__Task inputs__.
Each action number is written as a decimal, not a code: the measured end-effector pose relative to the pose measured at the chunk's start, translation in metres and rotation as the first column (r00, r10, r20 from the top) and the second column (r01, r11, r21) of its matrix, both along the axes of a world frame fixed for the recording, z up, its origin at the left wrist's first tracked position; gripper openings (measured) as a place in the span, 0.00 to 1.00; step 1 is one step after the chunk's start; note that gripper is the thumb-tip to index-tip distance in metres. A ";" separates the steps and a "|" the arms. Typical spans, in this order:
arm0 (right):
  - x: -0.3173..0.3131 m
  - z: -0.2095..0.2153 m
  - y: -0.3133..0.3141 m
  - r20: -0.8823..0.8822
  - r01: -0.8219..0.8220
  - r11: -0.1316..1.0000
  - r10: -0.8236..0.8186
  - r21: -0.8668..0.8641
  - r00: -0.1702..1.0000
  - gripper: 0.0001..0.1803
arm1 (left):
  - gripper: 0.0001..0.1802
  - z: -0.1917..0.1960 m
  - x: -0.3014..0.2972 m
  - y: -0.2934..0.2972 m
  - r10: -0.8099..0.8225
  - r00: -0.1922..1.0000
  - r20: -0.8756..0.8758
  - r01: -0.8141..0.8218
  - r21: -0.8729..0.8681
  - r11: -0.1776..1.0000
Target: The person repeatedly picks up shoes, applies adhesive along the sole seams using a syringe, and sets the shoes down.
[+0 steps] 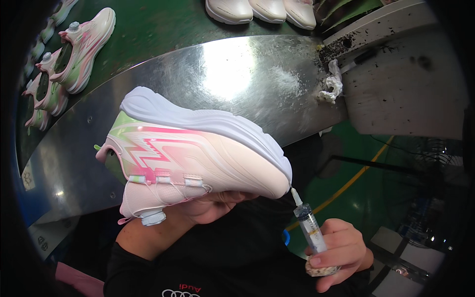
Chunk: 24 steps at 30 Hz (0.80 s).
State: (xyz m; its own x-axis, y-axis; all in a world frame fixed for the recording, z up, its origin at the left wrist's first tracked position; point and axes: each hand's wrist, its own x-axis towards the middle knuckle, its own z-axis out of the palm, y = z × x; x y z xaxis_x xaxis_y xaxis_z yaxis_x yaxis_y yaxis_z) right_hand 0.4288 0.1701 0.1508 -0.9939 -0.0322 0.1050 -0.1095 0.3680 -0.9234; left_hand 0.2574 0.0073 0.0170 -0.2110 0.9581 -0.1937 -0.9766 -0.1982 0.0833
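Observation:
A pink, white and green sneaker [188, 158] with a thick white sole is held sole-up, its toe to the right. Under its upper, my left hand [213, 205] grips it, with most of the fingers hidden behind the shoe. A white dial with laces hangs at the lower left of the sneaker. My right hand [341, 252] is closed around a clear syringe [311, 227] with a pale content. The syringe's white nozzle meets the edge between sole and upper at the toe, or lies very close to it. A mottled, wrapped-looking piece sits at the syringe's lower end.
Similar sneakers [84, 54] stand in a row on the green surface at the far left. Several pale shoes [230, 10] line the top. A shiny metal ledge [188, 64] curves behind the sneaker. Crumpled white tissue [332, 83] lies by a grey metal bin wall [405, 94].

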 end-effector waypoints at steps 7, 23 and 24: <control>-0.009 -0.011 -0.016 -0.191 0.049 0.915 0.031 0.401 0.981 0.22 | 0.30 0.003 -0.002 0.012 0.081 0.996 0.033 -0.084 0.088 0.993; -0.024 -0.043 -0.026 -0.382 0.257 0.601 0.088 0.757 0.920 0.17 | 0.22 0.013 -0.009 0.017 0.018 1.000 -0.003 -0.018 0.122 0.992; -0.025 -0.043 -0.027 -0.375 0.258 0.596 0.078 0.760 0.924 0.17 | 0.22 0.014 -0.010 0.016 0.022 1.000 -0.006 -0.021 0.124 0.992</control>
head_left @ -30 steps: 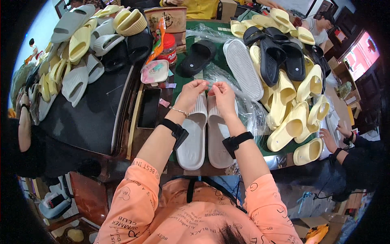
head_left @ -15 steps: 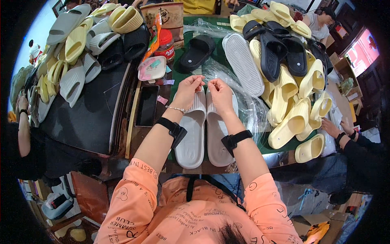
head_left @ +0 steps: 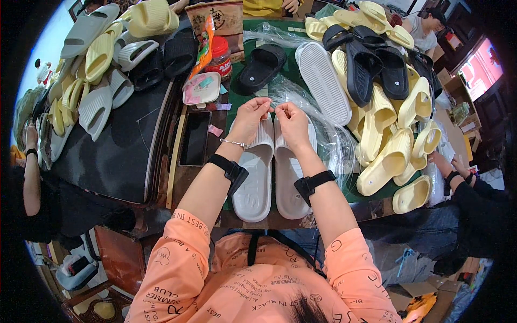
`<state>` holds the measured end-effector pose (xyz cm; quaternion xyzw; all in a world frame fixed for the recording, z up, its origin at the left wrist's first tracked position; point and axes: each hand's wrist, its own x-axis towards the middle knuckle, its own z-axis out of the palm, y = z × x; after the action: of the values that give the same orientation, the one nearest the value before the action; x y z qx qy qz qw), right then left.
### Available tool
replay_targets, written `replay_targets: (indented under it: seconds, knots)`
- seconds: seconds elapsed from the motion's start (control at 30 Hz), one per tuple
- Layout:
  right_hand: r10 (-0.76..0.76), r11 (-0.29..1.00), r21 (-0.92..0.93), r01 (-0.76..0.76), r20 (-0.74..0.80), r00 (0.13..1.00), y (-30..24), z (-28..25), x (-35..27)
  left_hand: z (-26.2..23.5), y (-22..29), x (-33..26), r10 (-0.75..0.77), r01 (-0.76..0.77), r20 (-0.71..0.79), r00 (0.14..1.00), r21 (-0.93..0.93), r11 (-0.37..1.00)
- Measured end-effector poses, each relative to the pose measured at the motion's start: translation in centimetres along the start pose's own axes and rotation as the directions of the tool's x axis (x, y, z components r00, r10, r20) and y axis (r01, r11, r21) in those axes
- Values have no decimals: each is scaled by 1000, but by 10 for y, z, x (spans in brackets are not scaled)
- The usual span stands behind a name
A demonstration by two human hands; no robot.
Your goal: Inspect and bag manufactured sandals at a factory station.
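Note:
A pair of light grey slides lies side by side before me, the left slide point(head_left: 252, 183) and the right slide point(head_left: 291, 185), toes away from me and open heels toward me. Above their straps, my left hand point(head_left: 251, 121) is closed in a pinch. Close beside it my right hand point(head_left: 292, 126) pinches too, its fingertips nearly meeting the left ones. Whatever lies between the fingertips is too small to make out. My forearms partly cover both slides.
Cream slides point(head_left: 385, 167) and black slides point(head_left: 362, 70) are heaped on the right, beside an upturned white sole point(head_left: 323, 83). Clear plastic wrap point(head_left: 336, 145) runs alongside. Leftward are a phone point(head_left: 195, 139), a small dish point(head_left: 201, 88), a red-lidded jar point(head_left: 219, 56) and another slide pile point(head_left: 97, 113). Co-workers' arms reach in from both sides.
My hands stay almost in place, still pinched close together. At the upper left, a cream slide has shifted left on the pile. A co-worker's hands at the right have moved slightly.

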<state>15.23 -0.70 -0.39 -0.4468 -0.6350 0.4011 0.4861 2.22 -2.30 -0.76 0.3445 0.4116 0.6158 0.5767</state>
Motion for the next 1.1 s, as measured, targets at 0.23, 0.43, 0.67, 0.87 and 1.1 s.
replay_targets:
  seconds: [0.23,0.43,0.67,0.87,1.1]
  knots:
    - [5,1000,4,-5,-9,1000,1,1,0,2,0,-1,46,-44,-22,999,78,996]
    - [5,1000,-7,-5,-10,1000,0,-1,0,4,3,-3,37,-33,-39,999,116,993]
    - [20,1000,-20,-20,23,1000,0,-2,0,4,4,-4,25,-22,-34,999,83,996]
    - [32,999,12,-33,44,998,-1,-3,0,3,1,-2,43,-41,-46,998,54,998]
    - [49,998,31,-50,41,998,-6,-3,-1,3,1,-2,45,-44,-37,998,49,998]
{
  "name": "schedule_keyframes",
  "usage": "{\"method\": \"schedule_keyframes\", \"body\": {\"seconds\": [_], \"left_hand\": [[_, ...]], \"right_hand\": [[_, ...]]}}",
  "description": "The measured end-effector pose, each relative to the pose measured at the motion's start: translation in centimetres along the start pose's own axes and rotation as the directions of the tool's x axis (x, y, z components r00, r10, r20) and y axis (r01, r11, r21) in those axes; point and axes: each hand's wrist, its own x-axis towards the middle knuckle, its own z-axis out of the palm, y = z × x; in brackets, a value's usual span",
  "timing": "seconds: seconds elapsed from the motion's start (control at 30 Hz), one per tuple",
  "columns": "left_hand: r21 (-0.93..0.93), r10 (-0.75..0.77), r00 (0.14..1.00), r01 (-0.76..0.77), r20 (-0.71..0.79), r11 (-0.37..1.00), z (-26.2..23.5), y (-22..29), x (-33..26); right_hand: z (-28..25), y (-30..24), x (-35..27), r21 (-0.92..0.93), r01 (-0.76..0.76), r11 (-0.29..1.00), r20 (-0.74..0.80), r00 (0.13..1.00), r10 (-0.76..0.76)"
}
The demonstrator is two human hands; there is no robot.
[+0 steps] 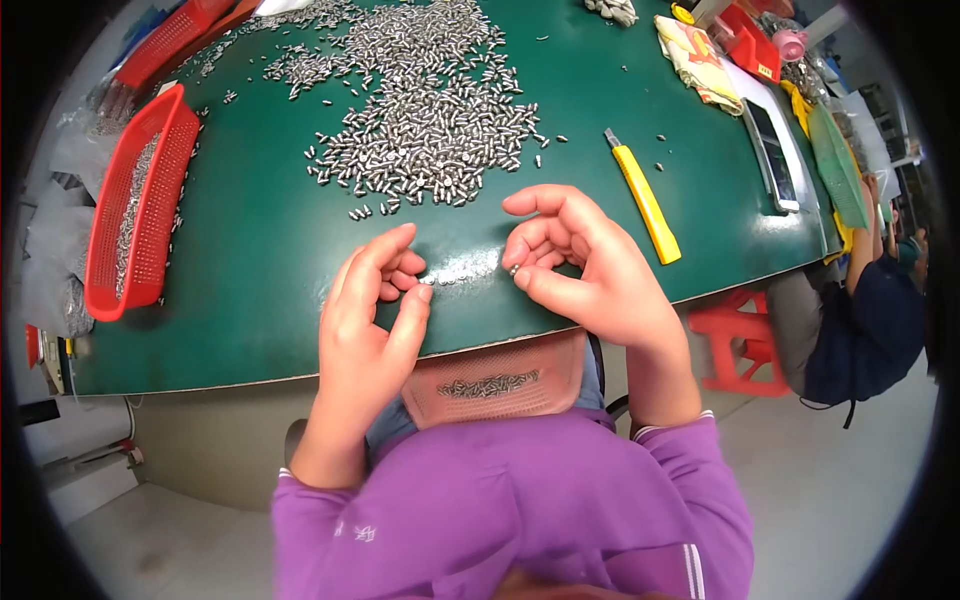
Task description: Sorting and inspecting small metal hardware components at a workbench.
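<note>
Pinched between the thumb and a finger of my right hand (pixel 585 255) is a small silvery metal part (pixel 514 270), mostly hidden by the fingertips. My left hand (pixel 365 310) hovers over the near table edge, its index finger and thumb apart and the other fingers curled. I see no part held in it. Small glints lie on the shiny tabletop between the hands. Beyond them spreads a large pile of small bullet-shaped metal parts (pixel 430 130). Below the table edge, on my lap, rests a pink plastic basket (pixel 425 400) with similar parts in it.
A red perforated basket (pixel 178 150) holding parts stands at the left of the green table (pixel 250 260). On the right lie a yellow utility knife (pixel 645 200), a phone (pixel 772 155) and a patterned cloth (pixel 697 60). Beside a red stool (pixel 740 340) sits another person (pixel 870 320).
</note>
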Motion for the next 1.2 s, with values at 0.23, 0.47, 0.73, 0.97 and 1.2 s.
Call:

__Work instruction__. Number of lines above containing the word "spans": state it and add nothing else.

__Exercise output__. 2